The same collector pattern extends to castShape for sweeping a shape through the world, collidePoint and collideShape for overlap tests, and lower-level broadphase queries when you want to traverse the bounding-volume tree yourself. The filter object is the consistent thread through all of them, letting you restrict hits by object layer, broadphase layer, 32-bit collision group and mask, or an arbitrary callback for the trickiest cases.

Characters, Constraints, and Shrinking the Bundle

Two more capabilities round out a real game. Crashcat ships a built-in kinematic character controller under the kcc namespace, with the behaviours players expect: sliding along walls, stepping up stairs, handling slopes, sticking to the ground on the way down, and riding moving platforms. It also offers a copy-paste floating-capsule controller recipe for when you want a character that behaves more like a physics object. For mechanical assemblies there are eight constraint types, from a simple pointConstraint ball-and-socket through hingeConstraint, sliderConstraint, and the fully configurable sixDOFConstraint, all supporting motors and springs so you can build doors, vehicles, and ragdolls.

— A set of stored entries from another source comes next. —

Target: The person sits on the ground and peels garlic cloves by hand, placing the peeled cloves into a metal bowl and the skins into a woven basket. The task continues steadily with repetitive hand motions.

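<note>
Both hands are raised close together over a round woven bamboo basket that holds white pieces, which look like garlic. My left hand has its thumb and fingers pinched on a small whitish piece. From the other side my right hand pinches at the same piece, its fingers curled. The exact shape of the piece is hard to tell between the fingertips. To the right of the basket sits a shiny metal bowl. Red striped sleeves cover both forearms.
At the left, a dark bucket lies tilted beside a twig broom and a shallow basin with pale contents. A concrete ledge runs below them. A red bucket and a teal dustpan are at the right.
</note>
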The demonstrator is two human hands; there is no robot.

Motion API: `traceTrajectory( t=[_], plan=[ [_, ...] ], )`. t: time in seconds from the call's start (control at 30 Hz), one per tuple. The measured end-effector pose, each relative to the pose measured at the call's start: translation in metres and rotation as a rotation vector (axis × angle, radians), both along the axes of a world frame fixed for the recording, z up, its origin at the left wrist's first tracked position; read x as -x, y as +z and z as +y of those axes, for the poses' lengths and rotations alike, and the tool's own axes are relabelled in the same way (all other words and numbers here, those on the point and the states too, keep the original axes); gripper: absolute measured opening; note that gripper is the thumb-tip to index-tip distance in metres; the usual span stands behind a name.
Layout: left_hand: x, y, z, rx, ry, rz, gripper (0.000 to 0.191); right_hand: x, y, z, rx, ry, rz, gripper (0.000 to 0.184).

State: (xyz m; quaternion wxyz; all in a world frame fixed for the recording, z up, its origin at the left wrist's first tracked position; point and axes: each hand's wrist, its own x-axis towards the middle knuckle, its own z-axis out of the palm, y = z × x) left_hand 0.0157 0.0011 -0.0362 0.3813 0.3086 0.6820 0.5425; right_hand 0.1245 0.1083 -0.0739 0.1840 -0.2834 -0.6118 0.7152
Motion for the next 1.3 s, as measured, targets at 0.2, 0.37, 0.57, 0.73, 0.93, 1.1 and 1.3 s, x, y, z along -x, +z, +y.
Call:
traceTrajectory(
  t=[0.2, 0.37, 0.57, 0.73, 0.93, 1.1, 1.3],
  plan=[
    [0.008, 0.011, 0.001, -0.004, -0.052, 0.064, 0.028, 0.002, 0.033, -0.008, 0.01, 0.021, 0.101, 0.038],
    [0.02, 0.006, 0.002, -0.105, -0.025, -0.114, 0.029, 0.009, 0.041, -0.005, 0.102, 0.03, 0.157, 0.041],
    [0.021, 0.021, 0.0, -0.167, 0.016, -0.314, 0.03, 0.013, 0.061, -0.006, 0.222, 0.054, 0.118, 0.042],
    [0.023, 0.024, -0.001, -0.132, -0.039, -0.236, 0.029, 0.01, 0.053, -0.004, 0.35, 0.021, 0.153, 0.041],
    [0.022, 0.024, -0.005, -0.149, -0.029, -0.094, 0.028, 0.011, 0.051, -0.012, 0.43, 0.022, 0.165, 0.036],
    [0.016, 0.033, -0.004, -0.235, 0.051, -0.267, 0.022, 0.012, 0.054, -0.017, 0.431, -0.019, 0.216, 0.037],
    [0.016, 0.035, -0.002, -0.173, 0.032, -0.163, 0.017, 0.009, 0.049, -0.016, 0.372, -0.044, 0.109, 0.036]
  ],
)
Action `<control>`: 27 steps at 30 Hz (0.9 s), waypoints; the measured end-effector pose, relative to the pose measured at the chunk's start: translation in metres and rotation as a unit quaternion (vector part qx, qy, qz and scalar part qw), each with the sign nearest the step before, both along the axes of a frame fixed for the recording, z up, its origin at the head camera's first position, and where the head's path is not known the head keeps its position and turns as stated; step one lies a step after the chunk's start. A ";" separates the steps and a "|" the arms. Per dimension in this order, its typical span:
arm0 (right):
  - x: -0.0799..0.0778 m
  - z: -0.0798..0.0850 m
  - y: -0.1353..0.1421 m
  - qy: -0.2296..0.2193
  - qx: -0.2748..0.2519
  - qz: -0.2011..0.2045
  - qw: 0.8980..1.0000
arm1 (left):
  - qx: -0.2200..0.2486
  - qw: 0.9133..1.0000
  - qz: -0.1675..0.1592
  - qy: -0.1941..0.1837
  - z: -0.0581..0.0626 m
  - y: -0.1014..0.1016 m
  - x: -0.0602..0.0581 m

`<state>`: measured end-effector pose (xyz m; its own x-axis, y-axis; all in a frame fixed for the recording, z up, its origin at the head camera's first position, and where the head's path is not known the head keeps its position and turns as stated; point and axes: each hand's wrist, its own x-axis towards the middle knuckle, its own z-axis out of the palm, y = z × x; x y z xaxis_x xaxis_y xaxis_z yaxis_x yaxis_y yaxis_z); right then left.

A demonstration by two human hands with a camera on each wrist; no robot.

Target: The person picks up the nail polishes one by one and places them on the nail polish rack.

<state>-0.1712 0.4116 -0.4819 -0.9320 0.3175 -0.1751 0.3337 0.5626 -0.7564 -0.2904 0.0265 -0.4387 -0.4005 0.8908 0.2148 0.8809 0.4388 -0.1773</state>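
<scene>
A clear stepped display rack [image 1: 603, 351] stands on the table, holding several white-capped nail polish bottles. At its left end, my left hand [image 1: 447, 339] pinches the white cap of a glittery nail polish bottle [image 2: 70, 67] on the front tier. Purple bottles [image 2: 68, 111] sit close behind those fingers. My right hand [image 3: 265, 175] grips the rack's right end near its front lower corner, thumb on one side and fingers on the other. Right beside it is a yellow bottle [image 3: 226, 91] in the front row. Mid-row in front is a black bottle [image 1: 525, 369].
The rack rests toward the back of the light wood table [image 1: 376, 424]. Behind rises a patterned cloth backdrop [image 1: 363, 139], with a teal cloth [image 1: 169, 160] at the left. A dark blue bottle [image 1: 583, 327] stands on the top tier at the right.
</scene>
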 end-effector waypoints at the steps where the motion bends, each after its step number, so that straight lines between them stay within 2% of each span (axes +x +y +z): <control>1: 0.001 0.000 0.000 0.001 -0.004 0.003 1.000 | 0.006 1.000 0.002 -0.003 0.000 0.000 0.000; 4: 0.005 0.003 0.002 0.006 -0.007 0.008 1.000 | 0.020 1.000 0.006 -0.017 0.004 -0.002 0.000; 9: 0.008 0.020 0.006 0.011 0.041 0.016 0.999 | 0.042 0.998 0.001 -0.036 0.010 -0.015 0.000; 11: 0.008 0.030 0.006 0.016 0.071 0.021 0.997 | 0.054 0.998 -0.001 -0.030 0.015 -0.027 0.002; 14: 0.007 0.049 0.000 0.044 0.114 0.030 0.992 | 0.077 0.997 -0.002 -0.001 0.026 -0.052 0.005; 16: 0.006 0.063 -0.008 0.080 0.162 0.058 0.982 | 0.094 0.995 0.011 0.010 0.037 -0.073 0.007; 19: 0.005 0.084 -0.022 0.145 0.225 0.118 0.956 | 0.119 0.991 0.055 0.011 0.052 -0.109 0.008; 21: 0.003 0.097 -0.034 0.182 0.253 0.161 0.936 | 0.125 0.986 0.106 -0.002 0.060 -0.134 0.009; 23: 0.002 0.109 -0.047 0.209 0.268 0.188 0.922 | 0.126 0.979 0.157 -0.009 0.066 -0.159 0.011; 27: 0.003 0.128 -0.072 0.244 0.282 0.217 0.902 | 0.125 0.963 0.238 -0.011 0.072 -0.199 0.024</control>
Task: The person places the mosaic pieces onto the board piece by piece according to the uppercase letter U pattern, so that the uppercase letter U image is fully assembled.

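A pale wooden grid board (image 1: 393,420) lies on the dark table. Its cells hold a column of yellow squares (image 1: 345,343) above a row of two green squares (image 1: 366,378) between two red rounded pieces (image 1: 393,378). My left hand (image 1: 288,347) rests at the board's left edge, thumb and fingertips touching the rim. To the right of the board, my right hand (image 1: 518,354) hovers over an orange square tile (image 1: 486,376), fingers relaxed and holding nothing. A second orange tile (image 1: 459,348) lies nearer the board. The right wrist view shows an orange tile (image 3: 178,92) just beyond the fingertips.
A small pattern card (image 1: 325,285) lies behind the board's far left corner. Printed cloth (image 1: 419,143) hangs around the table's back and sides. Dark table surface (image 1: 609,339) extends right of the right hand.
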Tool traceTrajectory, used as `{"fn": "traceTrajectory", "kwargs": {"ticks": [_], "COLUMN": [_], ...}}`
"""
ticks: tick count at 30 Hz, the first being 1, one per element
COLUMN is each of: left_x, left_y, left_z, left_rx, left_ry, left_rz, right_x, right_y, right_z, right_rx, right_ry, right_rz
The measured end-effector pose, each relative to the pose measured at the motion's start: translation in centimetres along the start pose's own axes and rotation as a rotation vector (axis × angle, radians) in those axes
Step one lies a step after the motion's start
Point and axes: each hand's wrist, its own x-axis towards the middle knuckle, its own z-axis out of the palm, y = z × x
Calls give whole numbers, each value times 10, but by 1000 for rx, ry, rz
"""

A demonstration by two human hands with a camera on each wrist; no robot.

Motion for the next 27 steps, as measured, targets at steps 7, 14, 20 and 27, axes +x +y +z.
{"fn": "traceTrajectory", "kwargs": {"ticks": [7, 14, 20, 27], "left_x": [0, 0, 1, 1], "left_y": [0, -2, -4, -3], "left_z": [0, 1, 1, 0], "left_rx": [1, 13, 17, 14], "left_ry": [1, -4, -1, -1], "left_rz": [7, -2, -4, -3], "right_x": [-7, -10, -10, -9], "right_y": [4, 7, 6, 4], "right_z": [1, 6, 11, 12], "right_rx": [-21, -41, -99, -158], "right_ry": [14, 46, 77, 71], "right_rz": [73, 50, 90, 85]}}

When you are ready to ship, swap the convenient registerAll() for selective registration and let your bundler tree-shake away everything you do not touch.

import { registerShapes, registerConstraints } from 'crashcat';
import { sphere, box, capsule } from 'crashcat';
import { hingeConstraint, distanceConstraint } from 'crashcat';

// only these shapes and constraints end up in the final bundle
registerShapes([sphere.def, box.def, capsule.def]);
registerConstraints([hingeConstraint.def, distanceConstraint.def]);

This is the payoff of the pure-JavaScript design. Because there is no monolithic WASM module, the bundler can genuinely eliminate the cylinder, convex hull, triangle mesh, and constraint code you never call, and you pay only for what you use.

Should You Reach for It Yet

Crashcat is at version 0.0.4, and that number deserves respect. Weekly downloads are still small, the API has renamed methods and reshaped signatures across its short release history, and the maintainer is candid that determinism, while considered in the design, has not been deeply tested. This is not yet the safe, boring default you drop into a large production game without a second thought.

What it is, instead, is one of the most promising things to appear in browser physics in a while, and a genuinely sensible choice for prototypes, game jams, interactive marketing sites, and creative web experiences where bundle size, debuggability, and rich physics callbacks matter more than squeezing out the last drop of throughput. Its credibility rests on two things: an author with a long track record across the React Three physics ecosystem, and a design borrowing from Jolt, Box2D, and Bullet rather than inventing from scratch. If you live in the world of three.js and creative coding, this is one to prototype with now and watch closely as it heads toward 1.0.